A common response was to see this ambiguity as a reason to continue the treatment. Because of the risk of an adverse event happening after discontinuing medication, the safer option was to simply continue prescribing, thinking that it was better to have tried giving treatment than not giving treatment, if something went wrong. There was a fear that:
…you overlook something or make a mistake, and so you’d better do as they say in all the recommendations [guidelines]. I know so many that… I mean if there is a guideline, and it says that we are in the yellow field here, and that treatment should get started, then you start [prescribing the drug]. I mean in that flowchart [for cardiovascular risk] it can be yellow or red. If you are in the yellow field, then you start [treatment], because then you at least haven’t done something wrong. Because if they [the patient] had a blood clot and you haven’t prescribed anything, then you can’t [protect yourself and] claim that they were at least being prescribed [the drug]. [GP19; p.25]

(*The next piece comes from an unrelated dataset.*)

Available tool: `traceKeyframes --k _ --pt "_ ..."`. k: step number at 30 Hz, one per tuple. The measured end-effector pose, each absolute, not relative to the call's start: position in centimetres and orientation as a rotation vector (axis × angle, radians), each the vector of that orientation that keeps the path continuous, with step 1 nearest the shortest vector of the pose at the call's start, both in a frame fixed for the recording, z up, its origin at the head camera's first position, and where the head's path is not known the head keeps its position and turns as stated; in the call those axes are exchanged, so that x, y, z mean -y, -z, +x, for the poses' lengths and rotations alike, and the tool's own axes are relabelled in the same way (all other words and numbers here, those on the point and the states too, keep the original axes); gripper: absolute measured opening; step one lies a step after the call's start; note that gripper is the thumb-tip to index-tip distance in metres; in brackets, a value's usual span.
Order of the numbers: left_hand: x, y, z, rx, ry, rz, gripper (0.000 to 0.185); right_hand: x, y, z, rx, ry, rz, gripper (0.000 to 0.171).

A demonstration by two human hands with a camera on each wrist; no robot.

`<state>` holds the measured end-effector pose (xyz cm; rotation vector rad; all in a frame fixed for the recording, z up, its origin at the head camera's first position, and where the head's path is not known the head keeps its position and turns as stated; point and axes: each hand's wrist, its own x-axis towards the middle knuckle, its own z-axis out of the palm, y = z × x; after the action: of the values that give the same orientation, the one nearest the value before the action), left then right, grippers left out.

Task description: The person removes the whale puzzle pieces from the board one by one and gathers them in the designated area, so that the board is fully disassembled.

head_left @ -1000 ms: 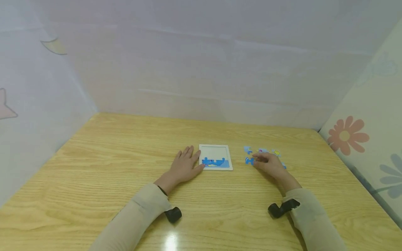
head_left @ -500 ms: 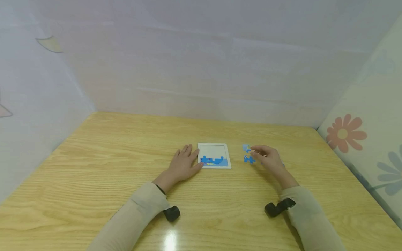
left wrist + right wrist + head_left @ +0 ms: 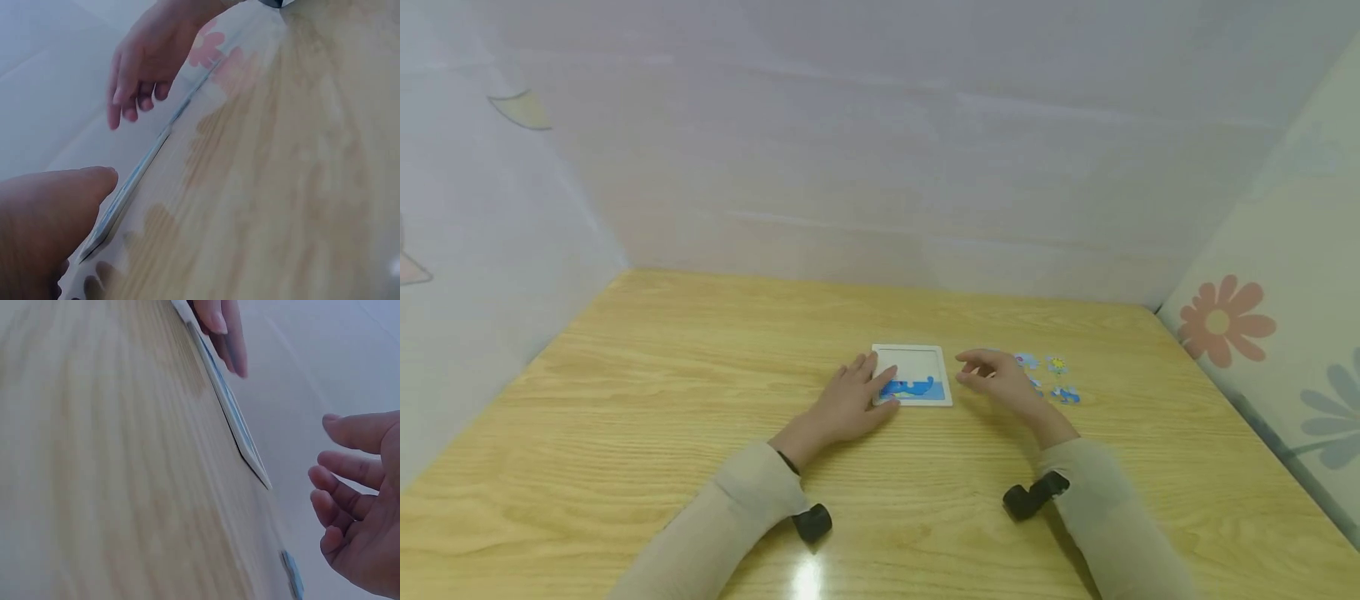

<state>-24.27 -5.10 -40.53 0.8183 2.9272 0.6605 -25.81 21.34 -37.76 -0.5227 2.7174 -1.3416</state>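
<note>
A small square white puzzle tray (image 3: 912,357) lies flat on the light wooden table (image 3: 700,400), a row of blue puzzle pieces (image 3: 916,388) fitted along its near edge. The left hand (image 3: 850,402) rests on the tray's left side — its fingers are straight and lie over the left rim and the near left corner, and in the left wrist view the thumb (image 3: 75,187) sits against the tray's thin edge (image 3: 134,181). The right hand (image 3: 996,379) hovers just to the right of the tray, apart from it, fingers loosely curled and holding nothing that shows; the right wrist view shows the fingers (image 3: 340,487) bent in the air beside the tray's corner (image 3: 253,462). Farther right of the tray, beyond that hand, a few loose blue and patterned puzzle pieces (image 3: 1052,377) lie scattered on the table — one with a yellow flower (image 3: 1057,363).
</note>
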Motion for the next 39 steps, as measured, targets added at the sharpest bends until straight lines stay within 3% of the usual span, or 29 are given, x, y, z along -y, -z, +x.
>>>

In contrast, there were GPs that saw ambiguity as a reason trying out discontinuation for a short period followed by a check-up consultation. One GP elaborated on the advantages of pausing, rather than discontinuing straight away:
So I say to the patient, I think we should just have a break, and making use of a break to see if there are any changes. But then it means that there is usually a new decision after the break, you have to decide whether to continue the drug again or whether it should be discontinued. So in that way, a break amounts to two decisions, where discontinuation demands just one, but that decision is just somewhat bigger. So a break is a good way to start discontinuing you could say. [GP20; p.11]
Trialling was a way of practising medication discontinuation without psychologically committing oneself indefinitely to the process. Rather than one, larger decision it became two smaller decisions. A pause of one to 6 months generated more information (e.g. does the patient’s muscle pain disappear or does the cholesterol level shoot up) and provided an opportunity to revisit the decision and reflect on its appropriateness. Thus, trialling allowed GPs to generate more cues if they felt they had a good reason to consider discontinuation, but not enough information to be certain. In sum, it was an acceptable way of trying out discontinuing medication without being ‘committed’ to the action, because it was just a ‘trial’.